-- YOUR OBJECTIVE --
Nothing but an exact reproduction of the records, pictures excluded, should be returned.

-- DATA SUPPLIED --
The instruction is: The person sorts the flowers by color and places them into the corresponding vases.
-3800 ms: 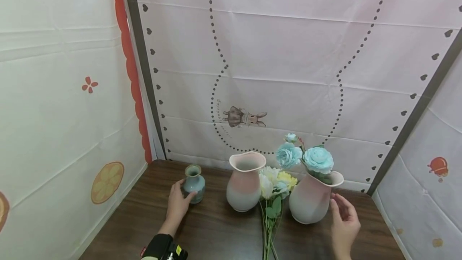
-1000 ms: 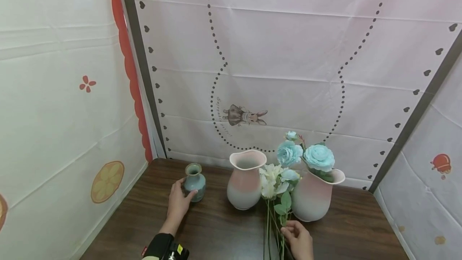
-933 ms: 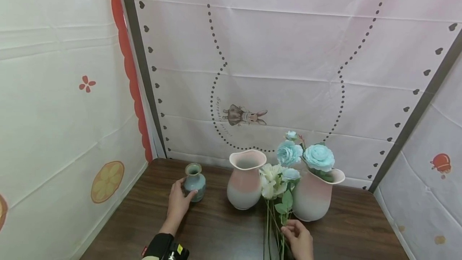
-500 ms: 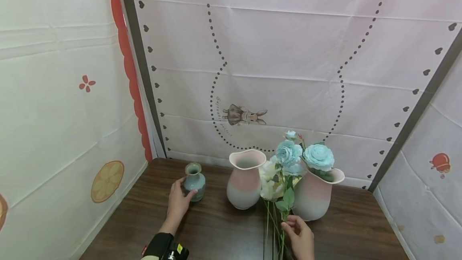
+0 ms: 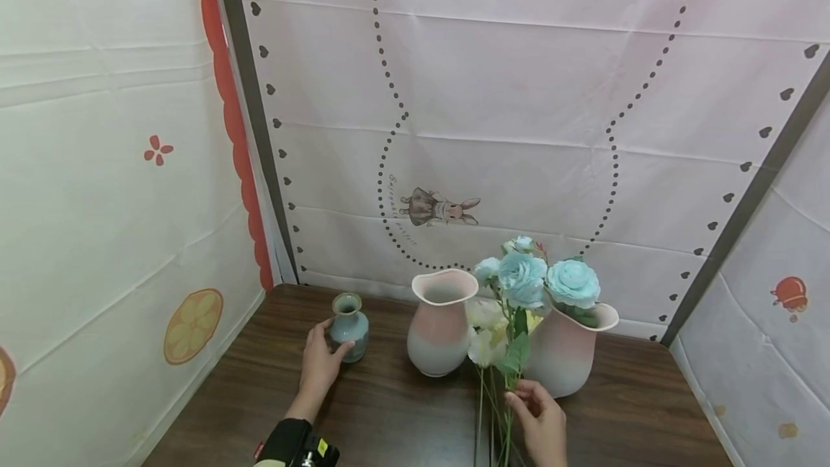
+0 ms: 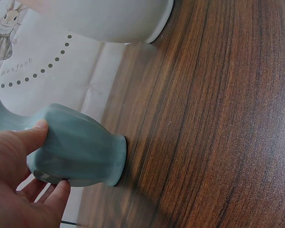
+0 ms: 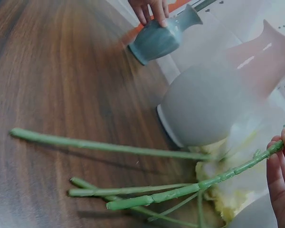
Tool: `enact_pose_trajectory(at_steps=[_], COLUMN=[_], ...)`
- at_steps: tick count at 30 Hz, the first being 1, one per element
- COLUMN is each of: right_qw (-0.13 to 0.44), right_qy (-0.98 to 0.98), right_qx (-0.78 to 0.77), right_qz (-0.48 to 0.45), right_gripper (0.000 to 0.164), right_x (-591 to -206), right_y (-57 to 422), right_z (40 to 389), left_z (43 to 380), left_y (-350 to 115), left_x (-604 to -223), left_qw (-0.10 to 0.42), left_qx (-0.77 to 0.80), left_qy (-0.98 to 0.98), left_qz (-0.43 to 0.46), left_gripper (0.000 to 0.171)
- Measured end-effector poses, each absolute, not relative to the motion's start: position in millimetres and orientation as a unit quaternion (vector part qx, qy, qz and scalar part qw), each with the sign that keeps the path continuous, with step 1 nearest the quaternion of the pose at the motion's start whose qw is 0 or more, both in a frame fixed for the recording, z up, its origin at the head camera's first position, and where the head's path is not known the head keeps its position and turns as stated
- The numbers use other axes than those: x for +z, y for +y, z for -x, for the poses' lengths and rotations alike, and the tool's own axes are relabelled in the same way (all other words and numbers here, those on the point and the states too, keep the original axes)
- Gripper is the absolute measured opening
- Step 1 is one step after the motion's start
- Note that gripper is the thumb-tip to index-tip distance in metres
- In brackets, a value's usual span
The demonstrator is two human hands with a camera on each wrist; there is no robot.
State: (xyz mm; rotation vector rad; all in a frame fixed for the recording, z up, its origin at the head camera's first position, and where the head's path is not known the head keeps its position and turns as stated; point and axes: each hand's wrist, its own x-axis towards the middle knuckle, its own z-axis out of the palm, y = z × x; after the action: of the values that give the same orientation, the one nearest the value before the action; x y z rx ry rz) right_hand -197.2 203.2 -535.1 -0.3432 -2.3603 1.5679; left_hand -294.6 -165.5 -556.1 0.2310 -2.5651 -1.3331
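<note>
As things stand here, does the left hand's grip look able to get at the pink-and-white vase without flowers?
Probably yes, though the left hand's grip would first have to release the small blue vase; nothing else shows between it and the pink-and-white vase.

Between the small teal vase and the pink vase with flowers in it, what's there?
Across the head view: the other pink-and-white vase, then pale flowers, then the blue-flowered stem in the grip of the right hand.
</note>
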Motion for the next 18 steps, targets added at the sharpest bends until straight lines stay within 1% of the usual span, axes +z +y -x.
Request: enact_pose_trajectory(at_steps=[6,12,18], right_qw=[0.173,0.191,0.194], right_qy=[-0.808,-0.792,-0.775], right_qx=[0.556,0.576,0.600], right_qz=[0.092,0.063,0.048], right_gripper=[0.012,0.013,0.014], right_x=[-525.5,-515.9,-510.6], right_y=[200.4,200.6,201.5], right_z=[198.0,197.9,196.7], left_z=[294.2,295.1,295.7], left_y=[-165.7,-166.0,-166.5], left_x=[-555.2,-555.9,-556.4], left_qw=[0.117,0.117,0.116], left_qx=[-0.458,-0.459,-0.460], left_qy=[-0.878,-0.877,-0.877], left_qz=[-0.079,-0.079,-0.080], left_gripper=[0.067,0.067,0.067])
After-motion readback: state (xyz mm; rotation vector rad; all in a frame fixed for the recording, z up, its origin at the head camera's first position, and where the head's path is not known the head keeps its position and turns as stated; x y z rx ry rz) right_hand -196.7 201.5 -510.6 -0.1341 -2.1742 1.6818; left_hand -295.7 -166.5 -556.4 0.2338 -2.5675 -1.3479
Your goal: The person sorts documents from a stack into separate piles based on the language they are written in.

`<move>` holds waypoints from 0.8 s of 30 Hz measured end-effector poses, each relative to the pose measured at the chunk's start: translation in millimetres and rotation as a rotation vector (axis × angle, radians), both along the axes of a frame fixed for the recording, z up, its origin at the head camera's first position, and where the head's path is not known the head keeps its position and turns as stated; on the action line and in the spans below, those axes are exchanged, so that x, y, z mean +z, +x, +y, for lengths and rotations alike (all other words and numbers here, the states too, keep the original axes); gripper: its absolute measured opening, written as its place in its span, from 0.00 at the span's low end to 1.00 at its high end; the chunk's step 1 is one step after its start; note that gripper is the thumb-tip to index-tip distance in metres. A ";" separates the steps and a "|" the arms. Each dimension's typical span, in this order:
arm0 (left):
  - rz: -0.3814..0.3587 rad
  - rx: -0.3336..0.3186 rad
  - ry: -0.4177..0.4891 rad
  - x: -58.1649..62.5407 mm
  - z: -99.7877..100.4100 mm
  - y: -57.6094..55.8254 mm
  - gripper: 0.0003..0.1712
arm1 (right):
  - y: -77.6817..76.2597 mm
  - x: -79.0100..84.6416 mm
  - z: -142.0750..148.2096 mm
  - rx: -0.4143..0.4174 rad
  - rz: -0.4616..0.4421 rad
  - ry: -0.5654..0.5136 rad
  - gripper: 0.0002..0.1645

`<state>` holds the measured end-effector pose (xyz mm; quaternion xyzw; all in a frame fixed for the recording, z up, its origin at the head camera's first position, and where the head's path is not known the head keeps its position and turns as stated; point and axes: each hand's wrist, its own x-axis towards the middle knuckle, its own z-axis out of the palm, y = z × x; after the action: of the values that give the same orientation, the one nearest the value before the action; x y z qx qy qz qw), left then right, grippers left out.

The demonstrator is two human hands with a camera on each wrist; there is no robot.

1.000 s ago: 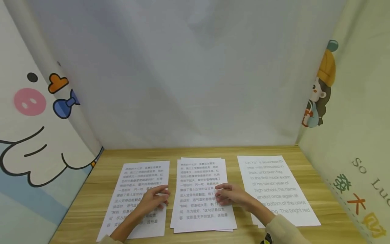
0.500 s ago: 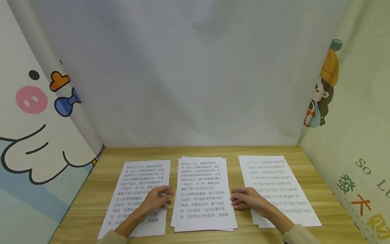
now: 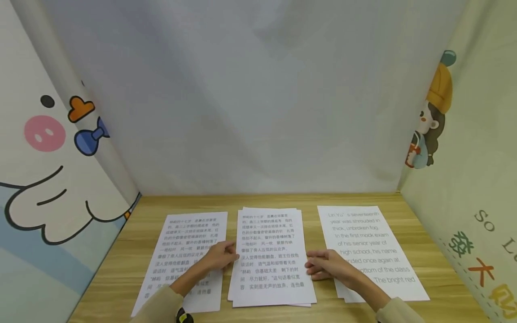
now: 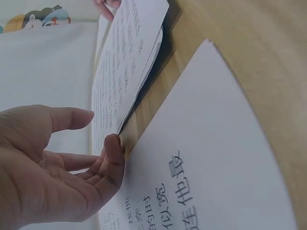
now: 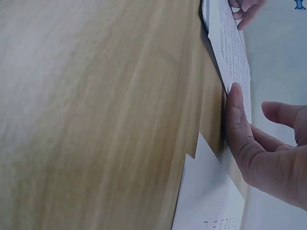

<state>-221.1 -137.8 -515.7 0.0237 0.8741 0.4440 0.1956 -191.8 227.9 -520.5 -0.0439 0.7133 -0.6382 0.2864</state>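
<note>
A stack of printed paper sheets lies in the middle of the table, its edges slightly uneven. At its left edge is my left hand, fingertips by the sheets, thumb held apart from the fingers in the left wrist view. My right hand is by the stack's right edge; in the right wrist view a fingertip meets the stack's side, and the thumb stands clear. Neither hand pinches the paper. Beneath the left forearm lies another printed sheet. Under the right wrist are sheets with English text, slightly offset.
The wood-grain table is bounded by a pale cloth wall behind. Cartoon-printed cloths stand at the left and right. Strips of bare wood separate the three paper groups.
My right hand has moved right, off the middle stack's top to its right edge. My left hand has moved right, from over the left sheet to the stack's left edge. The papers stay put.
</note>
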 end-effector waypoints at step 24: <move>0.027 0.058 0.196 4.3 3.2 -1.3 0.35 | -0.8 4.0 -0.6 -0.040 0.032 -0.008 0.33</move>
<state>-222.4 -134.6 -511.4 0.0233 0.8295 0.5324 0.1673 -192.6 227.2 -516.5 -0.0410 0.7158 -0.6460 0.2621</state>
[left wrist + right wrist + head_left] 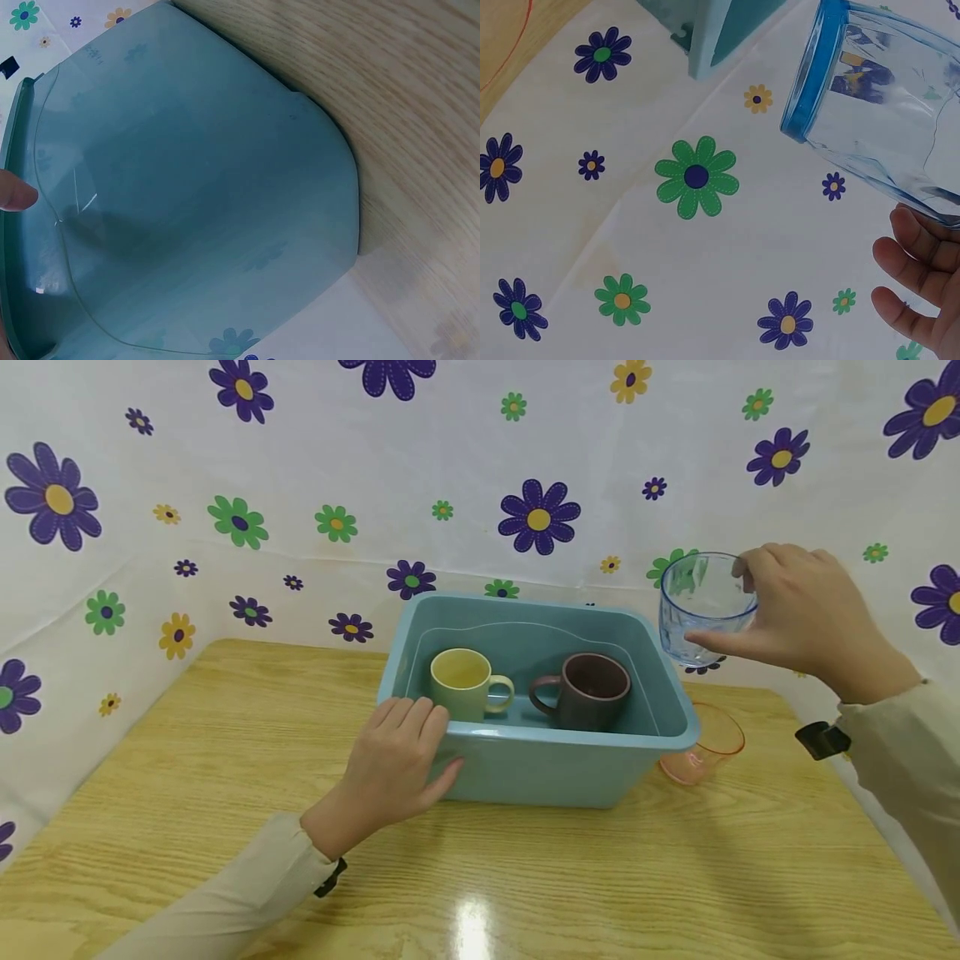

-- TASK OUTPUT --
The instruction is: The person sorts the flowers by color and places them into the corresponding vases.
-3800 ms: 
-1000 ms: 
-933 ms: 
-500 ms: 
+0 ms: 
+0 ms: 
+0 ms: 
Tool: `enact_pose_trajectory(at_steps=[_], COLUMN=[_], ...)`
- at_steps: tick count at 30 Hz, the first being 1, one per element
- COLUMN is each of: right_qw (-0.13 to 0.44), right_qy (-0.98 to 0.98), right_qx (-0.78 to 0.77), right_qz (-0.48 to 0.45), right_gripper (0.000 to 0.164), right_x (-591 to -206), right_y (-57 to 422), right_z (40 to 389), left_z (43 to 380), left_y (-350 to 115), left_x (-604 to -223), left_qw (-0.10 to 0.42), left_qx (-0.77 to 0.80), left_qy (-0.98 to 0.98), left_qz (-0.43 to 0.46), left_gripper (0.000 to 0.171)
- Measured end-effector poses, each absolute, not relative to the motion's start: position in millimetres and orientation as a unit quaternion (vector part qx, qy, qz and scalar part qw), each with the sign that keeps the path continuous, with step 1 nearest the quaternion of the pose at the motion's start whose qw is 0 or more, both in a frame fixed for the recording, z up, its origin at the head camera's first position, and where the head's path is not known the head keeps its position and turns as stated
- The numbers use other axes than those: x for +z, y for +y, z for -x, for the poses' lengths and rotations alike, and the tool's own axes are relabelled in the same way (all other words and numbers here, those on the point and the states too, keep the original axes)
- Gripper is the absolute measured opening
- Step 1 is one step after the motion's start
- Note that gripper is the thumb-tip to index-tip distance in metres
- In brackets, a value's usual span
The demonstrator is two human hands with a camera on each wrist; there is no robot.
State: (xyz mm; rotation vector rad; all in a frame fixed for the recording, z up, its origin at the head camera's first position, and where the head's path is not known the head keeps its position and turns as stated; point and axes: each hand's wrist, its own x-axis towards the middle knuckle, its own z-axis out of the palm, y = z × x; after the action: of the values that give the same orientation, the one nearest the value before the action; x y z rx ry rz) right_hand -197.2 203.2 -535.1 -0.3432 -2.3603 1.5679; left_hand -294.6 -165.5 -556.1 0.2310 -2.5651 -1.3331
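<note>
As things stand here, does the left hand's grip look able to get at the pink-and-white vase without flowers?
Probably yes, though the left hand's grip would first have to release the small blue vase; nothing else shows between it and the pink-and-white vase.

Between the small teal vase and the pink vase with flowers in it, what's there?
Across the head view: the other pink-and-white vase, then pale flowers, then the blue-flowered stem in the grip of the right hand.
</note>
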Motion for the next 18 steps, targets added at the sharpest bends until straight lines stay within 1% of the usual span, axes +z +y -x.
Request: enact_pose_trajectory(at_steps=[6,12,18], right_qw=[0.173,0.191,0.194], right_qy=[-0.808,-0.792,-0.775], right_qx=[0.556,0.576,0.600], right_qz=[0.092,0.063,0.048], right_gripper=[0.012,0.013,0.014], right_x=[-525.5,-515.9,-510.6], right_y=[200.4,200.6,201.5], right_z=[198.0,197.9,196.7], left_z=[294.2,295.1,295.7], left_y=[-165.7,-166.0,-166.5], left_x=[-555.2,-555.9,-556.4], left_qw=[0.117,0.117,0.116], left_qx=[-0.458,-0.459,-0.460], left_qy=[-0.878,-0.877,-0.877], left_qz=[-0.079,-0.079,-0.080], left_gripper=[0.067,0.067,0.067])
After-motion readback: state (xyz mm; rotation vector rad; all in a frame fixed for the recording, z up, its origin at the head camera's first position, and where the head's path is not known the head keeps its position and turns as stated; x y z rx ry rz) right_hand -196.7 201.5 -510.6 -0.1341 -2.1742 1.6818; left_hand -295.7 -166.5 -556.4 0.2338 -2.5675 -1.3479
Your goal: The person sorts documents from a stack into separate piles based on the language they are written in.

`<move>` holds waypoints from 0.8 s of 30 Hz measured end-effector poses, each relative to the pose measured at the chunk's start: translation in millimetres and rotation as a rotation vector (axis × angle, radians), both along the axes of a frame fixed for the recording, z up, its origin at the head camera's first position, and where the head's path is not known the head keeps its position and turns as stated; on the action line and in the spans below, those axes are exchanged, so that x, y, z mean +z, +x, +y, for lengths and rotations alike (all other words and numbers here, the states too, keep the original axes); gripper: its absolute measured opening, written as its place in its span, from 0.00 at the span's low end to 1.00 at its high end; the chunk's step 1 is one step after its start; note that gripper is the thumb-tip to index-tip distance in metres. A ";" separates the steps and a "|" the arms. Each dimension's typical span, in this order:
arm0 (left):
  - rz: -0.3814..0.3587 rad
  - rx: -0.3336..0.3186 rad
  - ry: -0.4177..0.4891 rad
  - x: -58.1649..62.5407 mm
  - z: -99.7877..100.4100 mm
  - y: -57.6094..55.8254 mm
  - gripper: 0.0003..0.1712
arm1 (right):
  - y: -77.6817..76.2597 mm
  - x: -79.0100..84.6416 mm
  - z: -142.0750..148.2096 mm
  - rx: -0.4143..0.4174 rad
  - rz: -0.4616..0.4421 rad
  - ry: -0.5654..0.5136 rad
  - gripper: 0.0002..0.1645

`<state>` holds the measured end-effector pose (xyz mm; quaternion xyzw; all in a frame fixed for the recording, z up, its origin at the head camera's first position, and where the head's path is not known the head keeps its position and turns as stated; point and axes: each hand's wrist, its own x-axis towards the middle knuckle, its own z-axis out of the palm, y = z × x; after the action: of the values that give the same orientation, the one nearest the value before the action; x y z qx qy qz qw), left then right, grippers left out.

The demonstrator is two human hands with a camera on each wrist; there is no robot.

1.000 s ago: 
0.500 s ago: 
now: 
now: 
now: 

<state>-221.1 -137.8 -515.7 0.0237 0.8741 0.4440 0.1956 -191.8 227.9 -520.5 -0.0439 0.7133 -0.6382 0.2864</state>
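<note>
A stack of printed paper sheets lies in the middle of the table, its edges slightly uneven. At its left edge is my left hand, fingertips by the sheets, thumb held apart from the fingers in the left wrist view. My right hand is by the stack's right edge; in the right wrist view a fingertip meets the stack's side, and the thumb stands clear. Neither hand pinches the paper. Beneath the left forearm lies another printed sheet. Under the right wrist are sheets with English text, slightly offset.
The wood-grain table is bounded by a pale cloth wall behind. Cartoon-printed cloths stand at the left and right. Strips of bare wood separate the three paper groups.
My right hand has moved right, off the middle stack's top to its right edge. My left hand has moved right, from over the left sheet to the stack's left edge. The papers stay put.
</note>
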 end-effector waypoints at step 24: <move>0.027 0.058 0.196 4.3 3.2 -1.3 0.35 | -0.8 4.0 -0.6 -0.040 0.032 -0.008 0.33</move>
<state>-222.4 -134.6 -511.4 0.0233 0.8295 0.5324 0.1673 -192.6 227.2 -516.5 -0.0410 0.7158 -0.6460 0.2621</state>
[left wrist + right wrist + head_left] 

The full answer has been given.